I have a SATA 3 WD 1TB HDD that is 6Gb/s and if I buy a SSD it is also rated at 6Gb/s however the SSD cost 10 times more for each byte so what am I missing?


----------



## claptonman

A standard HDD will never reach 6 gb/s. Even a 3gb/s drive is all the fast its gonna get. An SSD is 10x faster than a HDD.

They put the 6gb/s on the HDDs so people know its compatible with 6gb/s ports on the motherboards.


----------



## lostsoul62

claptonman said:


> A standard HDD will never reach 6 gb/s. Even a 3gb/s drive is all the fast its gonna get. An SSD is 10x faster than a HDD.
> 
> They put the 6gb/s on the HDDs so people know its compatible with 6gb/s ports on the motherboards.

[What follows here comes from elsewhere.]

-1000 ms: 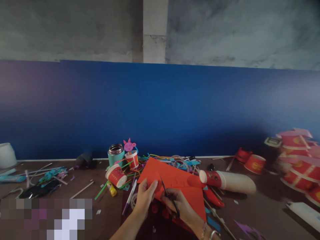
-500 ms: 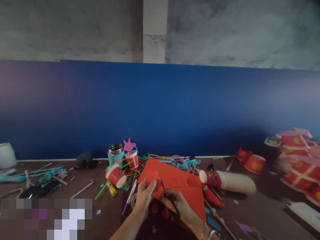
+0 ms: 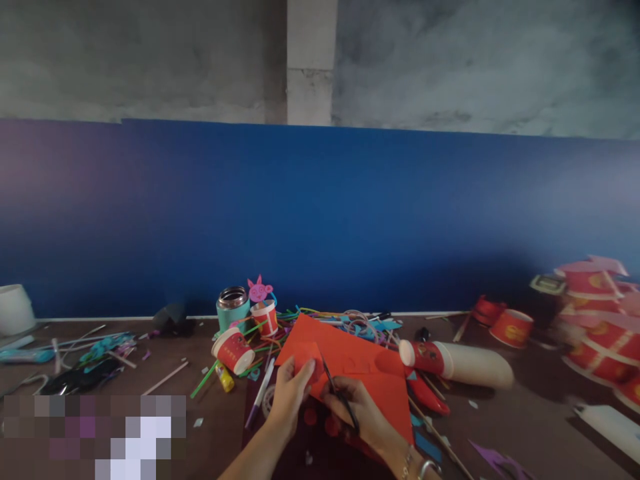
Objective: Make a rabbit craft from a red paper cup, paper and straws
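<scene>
My left hand (image 3: pixel 291 389) pinches a small piece of red paper (image 3: pixel 306 355) between thumb and fingers. My right hand (image 3: pixel 353 407) is closed around black-handled scissors (image 3: pixel 343 398), their blades pointing up and away at the right side of that piece. Behind and under both hands lies a large sheet of red paper (image 3: pixel 367 357), with round marks or cut-outs in it. Small red discs (image 3: pixel 311 417) lie on a dark surface below the hands. Whether the blades are biting into the paper is hard to make out.
Left of the sheet are a teal thermos (image 3: pixel 233 308), tipped paper cup (image 3: pixel 234 351), marker (image 3: pixel 261 392) and yellow glue bottle (image 3: pixel 225 377). Stacked cups (image 3: pixel 465 365) lie at right, near a red pepper shape (image 3: pixel 429 395). Red cup structures (image 3: pixel 597 327) stand far right. Scraps litter the table.
Almost nothing differs. Both hands, the scissors and the red paper keep the same positions; the whole view has shifted very slightly.
</scene>
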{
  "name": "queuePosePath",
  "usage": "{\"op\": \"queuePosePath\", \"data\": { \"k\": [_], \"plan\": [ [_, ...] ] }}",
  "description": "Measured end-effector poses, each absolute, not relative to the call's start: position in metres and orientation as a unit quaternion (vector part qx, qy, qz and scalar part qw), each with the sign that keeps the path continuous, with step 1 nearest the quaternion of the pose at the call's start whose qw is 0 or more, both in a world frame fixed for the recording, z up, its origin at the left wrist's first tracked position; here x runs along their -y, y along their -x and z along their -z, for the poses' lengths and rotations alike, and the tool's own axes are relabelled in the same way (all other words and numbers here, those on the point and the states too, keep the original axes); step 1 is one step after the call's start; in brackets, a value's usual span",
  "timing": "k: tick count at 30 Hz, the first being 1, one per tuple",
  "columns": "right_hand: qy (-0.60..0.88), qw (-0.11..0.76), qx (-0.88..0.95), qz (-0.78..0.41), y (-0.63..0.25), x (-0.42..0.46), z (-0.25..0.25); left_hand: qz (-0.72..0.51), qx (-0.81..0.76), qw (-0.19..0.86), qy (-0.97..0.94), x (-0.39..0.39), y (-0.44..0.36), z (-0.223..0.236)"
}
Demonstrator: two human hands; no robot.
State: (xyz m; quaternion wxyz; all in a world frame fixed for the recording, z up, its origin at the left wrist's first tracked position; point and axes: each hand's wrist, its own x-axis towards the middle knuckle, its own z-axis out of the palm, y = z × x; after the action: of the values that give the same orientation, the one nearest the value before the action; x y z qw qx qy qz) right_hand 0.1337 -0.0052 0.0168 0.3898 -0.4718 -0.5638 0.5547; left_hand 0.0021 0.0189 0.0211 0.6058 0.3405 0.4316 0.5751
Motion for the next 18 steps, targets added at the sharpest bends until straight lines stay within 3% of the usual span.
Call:
{"op": "queuePosePath", "data": {
  "k": [18],
  "plan": [
    [0.446,0.399,0.547,-0.585,-0.1344,0.0064,-0.0179,-0.583,-0.427,0.591,-0.359,-0.0165,-0.0059,-0.0289]
  ]
}}
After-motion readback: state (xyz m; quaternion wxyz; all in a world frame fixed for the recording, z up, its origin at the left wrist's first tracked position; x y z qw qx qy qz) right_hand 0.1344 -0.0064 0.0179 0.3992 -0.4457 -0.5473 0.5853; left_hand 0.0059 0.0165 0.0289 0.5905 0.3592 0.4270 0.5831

A SATA 3 hard drive is rated at 6 gb/s which is in therory. A SSD is rated at 6 gb/s so how is that 10 times faster?
I took a look at some other sites and posts and it's partly about access time and so forth so I think I'm understanding better and will get a 60 Gig SSD for my OS, Thanks


----------



## TrainTrackHack

SSDs are faster, but most of the speed increase comes from SSDs seek times (which are essentially zero since there's no mechanical hardware moving about) - you can't compare just the transfer rates, but even if you do SSDs take the lead. Even the fastest HDDs will only reach about ~100MB/s, which is nowhere near the 600MB/s theoretical maximum of SATA 6Gb/s, and most reasonably good current SSDs have read/write rates around ~500MB/s with reads generally being a bit faster. However, as far as SSDs go, latency is almost everything - even if you had a HDD and a SSD capped at the same read/write rates, the SSD would still beat the HD in things like application/system loading time by a good margin simply because the seek times are essentially eliminated. The maximum sustained read/write rates only really provide accurate performance figures when copying/moving large files - for everything else, latency is more important.


----------



## claptonman

lostsoul62 said:


> A SATA 3 hard drive is rated at 6 gb/s which is in therory. A SSD is rated at 6 gb/s so how is that 10 times faster?
> I took a look at some other sites and posts and it's partly about access time and so forth so I think I'm understanding better and will get a 60 Gig SSD for my OS, Thanks



The ten times faster was just an estimate/exaggeration. The difference between them are just so incredibly noticeable, though.


----------



## larsch

The 6 Gbps is the size of the freeway. The hdd and ssd are cars on that freeway. They have different engines


----------